Given records section start

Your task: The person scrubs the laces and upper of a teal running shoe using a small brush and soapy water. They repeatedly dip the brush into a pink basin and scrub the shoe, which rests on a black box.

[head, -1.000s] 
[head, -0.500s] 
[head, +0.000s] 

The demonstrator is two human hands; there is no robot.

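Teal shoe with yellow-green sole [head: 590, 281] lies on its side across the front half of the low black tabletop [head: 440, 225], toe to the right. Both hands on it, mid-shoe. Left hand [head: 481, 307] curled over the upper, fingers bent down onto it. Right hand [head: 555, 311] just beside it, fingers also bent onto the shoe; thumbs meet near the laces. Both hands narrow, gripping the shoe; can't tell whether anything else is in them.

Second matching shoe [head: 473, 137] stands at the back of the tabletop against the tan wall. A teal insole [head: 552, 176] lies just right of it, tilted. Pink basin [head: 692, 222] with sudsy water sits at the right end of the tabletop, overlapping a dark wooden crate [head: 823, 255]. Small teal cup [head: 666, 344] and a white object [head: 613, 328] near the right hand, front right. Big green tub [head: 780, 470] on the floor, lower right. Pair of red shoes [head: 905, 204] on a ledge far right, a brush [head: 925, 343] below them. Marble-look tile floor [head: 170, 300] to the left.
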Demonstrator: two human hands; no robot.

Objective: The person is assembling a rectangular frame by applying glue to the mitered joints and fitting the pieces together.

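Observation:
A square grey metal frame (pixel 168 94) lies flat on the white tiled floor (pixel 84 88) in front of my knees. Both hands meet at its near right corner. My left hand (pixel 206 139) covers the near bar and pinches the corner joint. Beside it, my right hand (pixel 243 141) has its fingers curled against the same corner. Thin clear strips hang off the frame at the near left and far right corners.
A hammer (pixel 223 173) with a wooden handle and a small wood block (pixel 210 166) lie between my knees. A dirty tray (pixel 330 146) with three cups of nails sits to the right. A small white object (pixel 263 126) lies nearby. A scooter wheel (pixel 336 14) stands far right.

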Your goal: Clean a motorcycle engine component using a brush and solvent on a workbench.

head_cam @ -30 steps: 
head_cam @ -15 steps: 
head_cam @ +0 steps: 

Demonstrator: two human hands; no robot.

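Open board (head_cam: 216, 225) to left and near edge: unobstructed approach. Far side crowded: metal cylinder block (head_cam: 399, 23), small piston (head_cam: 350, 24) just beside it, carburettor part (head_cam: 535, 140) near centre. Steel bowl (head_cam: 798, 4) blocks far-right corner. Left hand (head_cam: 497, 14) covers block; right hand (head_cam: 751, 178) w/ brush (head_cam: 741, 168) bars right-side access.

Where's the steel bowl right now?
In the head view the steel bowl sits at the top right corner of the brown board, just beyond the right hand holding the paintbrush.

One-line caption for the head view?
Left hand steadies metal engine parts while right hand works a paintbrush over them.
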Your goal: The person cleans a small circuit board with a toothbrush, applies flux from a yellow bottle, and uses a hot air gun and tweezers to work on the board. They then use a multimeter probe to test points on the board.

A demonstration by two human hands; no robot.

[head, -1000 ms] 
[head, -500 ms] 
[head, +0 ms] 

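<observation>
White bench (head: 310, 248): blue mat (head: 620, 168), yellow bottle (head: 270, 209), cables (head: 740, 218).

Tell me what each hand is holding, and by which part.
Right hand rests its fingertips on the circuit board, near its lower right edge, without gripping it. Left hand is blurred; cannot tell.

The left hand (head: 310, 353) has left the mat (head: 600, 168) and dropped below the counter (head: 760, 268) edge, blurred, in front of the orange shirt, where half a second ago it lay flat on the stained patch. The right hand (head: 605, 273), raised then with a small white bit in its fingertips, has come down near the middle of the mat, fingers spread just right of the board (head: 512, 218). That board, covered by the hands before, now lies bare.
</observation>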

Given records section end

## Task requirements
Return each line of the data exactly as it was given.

## Solution to the problem
Your task: The person scrubs the laces and upper of a teal running shoe using a small brush and soapy water. They repeatedly dip the brush into a pink basin and scrub the shoe, which rests on a black box.

[head, -1.000s] 
[head, -0.500s] 
[head, +0.000s] 

The demonstrator is two human hands; there is no robot.

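Teal shoe with yellow-green sole [head: 590, 281] lies on its side across the front half of the low black tabletop [head: 440, 225], toe to the right. Both hands on it, mid-shoe. Left hand [head: 481, 307] curled over the upper, fingers bent down onto it. Right hand [head: 555, 311] just beside it, fingers also bent onto the shoe; thumbs meet near the laces. Both hands narrow, gripping the shoe; can't tell whether anything else is in them.

Second matching shoe [head: 473, 137] stands at the back of the tabletop against the tan wall. A teal insole [head: 552, 176] lies just right of it, tilted. Pink basin [head: 692, 222] with sudsy water sits at the right end of the tabletop, overlapping a dark wooden crate [head: 823, 255]. Small teal cup [head: 666, 344] and a white object [head: 613, 328] near the right hand, front right. Big green tub [head: 780, 470] on the floor, lower right. Pair of red shoes [head: 905, 204] on a ledge far right, a brush [head: 925, 343] below them. Marble-look tile floor [head: 170, 300] to the left.
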Demonstrator: two human hands; no robot.

Objective: The person is assembling a rectangular frame by applying glue to the mitered joints and fitting the pieces together.

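Observation:
A square grey metal frame (pixel 168 94) lies flat on the white tiled floor (pixel 84 88) in front of my knees. Both hands meet at its near right corner. My left hand (pixel 206 139) covers the near bar and pinches the corner joint. Beside it, my right hand (pixel 243 141) has its fingers curled against the same corner. Thin clear strips hang off the frame at the near left and far right corners.
A hammer (pixel 223 173) with a wooden handle and a small wood block (pixel 210 166) lie between my knees. A dirty tray (pixel 330 146) with three cups of nails sits to the right. A small white object (pixel 263 126) lies nearby. A scooter wheel (pixel 336 14) stands far right.
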
Your goal: Clean a motorcycle engine component using a brush and solvent on a workbench.

head_cam @ -30 steps: 
head_cam @ -15 steps: 
head_cam @ +0 steps: 

Demonstrator: two human hands; no robot.

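Open board (head_cam: 216, 225) to left and near edge: unobstructed approach. Far side crowded: metal cylinder block (head_cam: 399, 23), small piston (head_cam: 350, 24) just beside it, carburettor part (head_cam: 535, 140) near centre. Steel bowl (head_cam: 798, 4) blocks far-right corner. Left hand (head_cam: 497, 14) covers block; right hand (head_cam: 751, 178) w/ brush (head_cam: 741, 168) bars right-side access.

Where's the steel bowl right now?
In the head view the steel bowl sits at the top right corner of the brown board, just beyond the right hand holding the paintbrush.

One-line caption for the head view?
Left hand steadies metal engine parts while right hand works a paintbrush over them.
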Your goal: The person cleans a small circuit board with a toothbrush, applies flux from a yellow bottle, and uses a hot air gun and tweezers to work on the board. They then use a multimeter probe to test points on the board.

A demonstration by two human hands; no robot.

[head, -1000 ms] 
[head, -500 ms] 
[head, +0 ms] 

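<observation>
White bench (head: 310, 248): blue mat (head: 620, 168), yellow bottle (head: 270, 209), cables (head: 740, 218).

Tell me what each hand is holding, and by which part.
Right hand rests its fingertips on the circuit board, near its lower right edge, without gripping it. Left hand is blurred; cannot tell.

The left hand (head: 310, 353) has left the mat (head: 600, 168) and dropped below the counter (head: 760, 268) edge, blurred, in front of the orange shirt, where half a second ago it lay flat on the stained patch. The right hand (head: 605, 273), raised then with a small white bit in its fingertips, has come down near the middle of the mat, fingers spread just right of the board (head: 512, 218). That board, covered by the hands before, now lies bare.
</observation>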

That completes the response to the exercise.